§ What is needed: Only the lines from the one containing "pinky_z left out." through the one containing "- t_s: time" should be printed, exactly as they appear below, with both ends included.

§ Supplied information:
+++++
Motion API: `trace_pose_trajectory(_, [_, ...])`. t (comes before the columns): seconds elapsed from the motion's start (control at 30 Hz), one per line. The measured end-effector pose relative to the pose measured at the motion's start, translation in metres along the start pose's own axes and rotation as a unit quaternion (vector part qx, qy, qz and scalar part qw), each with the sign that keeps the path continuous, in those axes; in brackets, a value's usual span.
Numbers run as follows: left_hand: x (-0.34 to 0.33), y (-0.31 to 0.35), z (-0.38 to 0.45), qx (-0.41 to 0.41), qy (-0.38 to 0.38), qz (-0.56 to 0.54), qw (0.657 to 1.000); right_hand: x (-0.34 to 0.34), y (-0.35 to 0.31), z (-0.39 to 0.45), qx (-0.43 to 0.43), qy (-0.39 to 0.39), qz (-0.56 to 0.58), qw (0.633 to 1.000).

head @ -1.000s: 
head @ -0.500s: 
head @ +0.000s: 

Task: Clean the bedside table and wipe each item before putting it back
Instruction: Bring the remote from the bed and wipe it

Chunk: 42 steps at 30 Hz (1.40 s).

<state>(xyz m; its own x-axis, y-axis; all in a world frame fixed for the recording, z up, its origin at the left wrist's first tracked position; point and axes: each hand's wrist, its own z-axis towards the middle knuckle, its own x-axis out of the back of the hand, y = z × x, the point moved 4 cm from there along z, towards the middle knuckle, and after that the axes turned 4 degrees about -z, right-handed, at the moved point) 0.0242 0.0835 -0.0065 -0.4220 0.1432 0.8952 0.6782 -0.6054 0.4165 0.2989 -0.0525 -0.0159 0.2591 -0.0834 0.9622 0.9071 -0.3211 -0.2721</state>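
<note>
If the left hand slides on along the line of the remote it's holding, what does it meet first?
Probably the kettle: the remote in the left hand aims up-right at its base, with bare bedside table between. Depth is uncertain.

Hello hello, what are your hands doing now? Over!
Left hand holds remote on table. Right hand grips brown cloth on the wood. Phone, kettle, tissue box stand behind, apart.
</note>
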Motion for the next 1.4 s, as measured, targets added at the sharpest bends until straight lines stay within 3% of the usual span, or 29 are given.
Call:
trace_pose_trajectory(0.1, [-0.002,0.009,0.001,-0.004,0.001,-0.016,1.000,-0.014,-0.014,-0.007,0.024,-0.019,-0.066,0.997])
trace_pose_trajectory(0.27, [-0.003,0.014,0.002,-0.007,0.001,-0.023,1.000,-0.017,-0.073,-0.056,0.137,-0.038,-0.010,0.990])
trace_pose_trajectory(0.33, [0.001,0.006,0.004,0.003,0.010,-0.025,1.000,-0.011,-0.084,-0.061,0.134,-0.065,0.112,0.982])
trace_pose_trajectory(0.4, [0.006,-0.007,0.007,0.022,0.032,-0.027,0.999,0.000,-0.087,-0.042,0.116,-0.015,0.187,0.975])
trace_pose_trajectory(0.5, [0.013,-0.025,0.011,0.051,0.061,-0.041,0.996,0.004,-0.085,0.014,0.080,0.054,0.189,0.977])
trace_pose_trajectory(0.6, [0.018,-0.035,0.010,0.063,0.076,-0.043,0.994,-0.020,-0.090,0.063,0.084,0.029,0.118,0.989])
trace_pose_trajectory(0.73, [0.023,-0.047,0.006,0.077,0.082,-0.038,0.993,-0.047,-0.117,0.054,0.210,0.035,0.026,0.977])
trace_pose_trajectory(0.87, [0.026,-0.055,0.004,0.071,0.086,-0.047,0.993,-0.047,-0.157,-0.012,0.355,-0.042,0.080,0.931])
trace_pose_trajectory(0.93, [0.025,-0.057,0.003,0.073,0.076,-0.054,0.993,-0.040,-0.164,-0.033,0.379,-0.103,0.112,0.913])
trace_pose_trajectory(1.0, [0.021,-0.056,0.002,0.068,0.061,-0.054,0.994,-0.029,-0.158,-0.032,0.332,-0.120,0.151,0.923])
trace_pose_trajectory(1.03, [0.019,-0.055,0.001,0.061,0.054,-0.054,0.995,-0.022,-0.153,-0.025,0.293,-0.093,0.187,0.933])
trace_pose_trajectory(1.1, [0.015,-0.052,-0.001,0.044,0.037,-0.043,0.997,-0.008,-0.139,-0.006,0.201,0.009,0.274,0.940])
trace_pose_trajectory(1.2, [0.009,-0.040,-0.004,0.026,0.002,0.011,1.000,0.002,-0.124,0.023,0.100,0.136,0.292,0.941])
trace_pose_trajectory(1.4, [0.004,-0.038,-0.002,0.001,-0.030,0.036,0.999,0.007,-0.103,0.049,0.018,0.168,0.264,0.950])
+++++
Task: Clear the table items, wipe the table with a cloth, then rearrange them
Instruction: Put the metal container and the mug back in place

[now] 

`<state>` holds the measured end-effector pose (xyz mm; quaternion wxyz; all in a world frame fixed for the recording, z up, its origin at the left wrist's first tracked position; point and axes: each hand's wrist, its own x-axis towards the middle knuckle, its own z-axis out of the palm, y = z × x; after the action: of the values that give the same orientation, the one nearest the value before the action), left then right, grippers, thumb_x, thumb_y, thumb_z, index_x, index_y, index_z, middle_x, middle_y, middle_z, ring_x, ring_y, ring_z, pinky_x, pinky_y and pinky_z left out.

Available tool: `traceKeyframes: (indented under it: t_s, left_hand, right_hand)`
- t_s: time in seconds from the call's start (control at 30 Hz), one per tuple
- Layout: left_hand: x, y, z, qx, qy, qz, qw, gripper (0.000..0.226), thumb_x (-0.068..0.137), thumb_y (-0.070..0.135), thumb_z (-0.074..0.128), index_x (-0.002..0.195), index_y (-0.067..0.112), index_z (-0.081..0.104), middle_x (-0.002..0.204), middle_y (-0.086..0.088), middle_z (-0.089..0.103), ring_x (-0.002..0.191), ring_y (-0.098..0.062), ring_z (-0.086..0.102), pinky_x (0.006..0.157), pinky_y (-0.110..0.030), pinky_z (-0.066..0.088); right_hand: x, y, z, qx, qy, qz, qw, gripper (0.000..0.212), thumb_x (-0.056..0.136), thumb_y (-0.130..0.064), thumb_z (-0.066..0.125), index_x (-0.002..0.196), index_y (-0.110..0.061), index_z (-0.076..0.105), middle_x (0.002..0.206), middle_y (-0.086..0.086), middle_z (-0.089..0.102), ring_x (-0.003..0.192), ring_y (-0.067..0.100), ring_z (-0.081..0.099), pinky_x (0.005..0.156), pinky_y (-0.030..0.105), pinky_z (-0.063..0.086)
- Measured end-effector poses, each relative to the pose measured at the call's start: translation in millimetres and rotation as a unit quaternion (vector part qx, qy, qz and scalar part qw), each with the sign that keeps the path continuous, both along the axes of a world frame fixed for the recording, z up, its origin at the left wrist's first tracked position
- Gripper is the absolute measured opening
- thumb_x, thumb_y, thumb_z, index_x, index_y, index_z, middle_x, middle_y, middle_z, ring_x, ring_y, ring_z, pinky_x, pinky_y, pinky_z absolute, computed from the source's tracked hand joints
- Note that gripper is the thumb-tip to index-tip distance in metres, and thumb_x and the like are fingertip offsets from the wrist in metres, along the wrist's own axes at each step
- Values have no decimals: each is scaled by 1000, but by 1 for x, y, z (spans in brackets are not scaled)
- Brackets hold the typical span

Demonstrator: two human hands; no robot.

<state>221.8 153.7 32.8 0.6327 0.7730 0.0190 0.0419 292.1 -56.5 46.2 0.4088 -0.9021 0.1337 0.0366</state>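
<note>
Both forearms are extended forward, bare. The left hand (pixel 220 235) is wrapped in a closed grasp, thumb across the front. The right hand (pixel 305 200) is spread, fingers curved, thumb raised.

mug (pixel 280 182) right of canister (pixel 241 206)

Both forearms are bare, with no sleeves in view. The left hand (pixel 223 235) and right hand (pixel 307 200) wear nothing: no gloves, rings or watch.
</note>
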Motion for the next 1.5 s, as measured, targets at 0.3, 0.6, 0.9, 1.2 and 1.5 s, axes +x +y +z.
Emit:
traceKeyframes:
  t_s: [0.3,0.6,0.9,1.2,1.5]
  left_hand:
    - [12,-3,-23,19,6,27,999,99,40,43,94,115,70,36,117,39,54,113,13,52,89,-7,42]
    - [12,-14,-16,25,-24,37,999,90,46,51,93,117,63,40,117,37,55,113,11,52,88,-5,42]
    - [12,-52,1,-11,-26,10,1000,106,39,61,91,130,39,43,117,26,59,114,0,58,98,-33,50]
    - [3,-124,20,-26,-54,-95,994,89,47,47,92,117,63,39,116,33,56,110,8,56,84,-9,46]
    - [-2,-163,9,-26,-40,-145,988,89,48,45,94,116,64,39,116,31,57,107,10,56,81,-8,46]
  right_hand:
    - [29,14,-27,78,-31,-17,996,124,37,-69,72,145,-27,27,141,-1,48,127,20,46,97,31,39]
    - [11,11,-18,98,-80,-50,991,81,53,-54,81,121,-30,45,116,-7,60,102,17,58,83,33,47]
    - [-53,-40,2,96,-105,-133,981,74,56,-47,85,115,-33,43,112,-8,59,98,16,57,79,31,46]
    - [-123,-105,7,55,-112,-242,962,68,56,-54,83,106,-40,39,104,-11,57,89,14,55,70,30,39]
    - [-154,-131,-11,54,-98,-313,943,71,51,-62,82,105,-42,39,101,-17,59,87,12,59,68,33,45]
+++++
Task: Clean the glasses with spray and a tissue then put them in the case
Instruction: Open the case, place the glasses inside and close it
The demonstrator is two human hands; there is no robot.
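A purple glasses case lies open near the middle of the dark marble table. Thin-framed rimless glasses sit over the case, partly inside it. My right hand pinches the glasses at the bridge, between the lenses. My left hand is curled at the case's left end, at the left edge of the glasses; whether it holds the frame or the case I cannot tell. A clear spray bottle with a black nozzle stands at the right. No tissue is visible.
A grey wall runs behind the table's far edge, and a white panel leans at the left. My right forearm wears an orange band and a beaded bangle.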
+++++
§ Task response:
`<state>` holds the measured end-effector pose (xyz mm; quaternion wxyz; all in a world frame fixed for the recording, z up, its origin at the left wrist's first tracked position; point and axes: each hand's wrist, its own x-axis towards the middle knuckle, its own z-axis out of the palm, y = z × x; after the action: of the values that give the same orientation, the one nearest the value before the action), left then right, grippers, thumb_x, thumb_y, thumb_z, index_x, index_y, index_z, middle_x, middle_y, middle_z, ring_x, ring_y, ring_z, pinky_x, pinky_y and pinky_z left out.

Available tool: `traceKeyframes: (indented under it: t_s, left_hand, right_hand)`
- t_s: time in seconds from the call's start (control at 30 Hz), one per tuple

Nothing else is required for this exercise.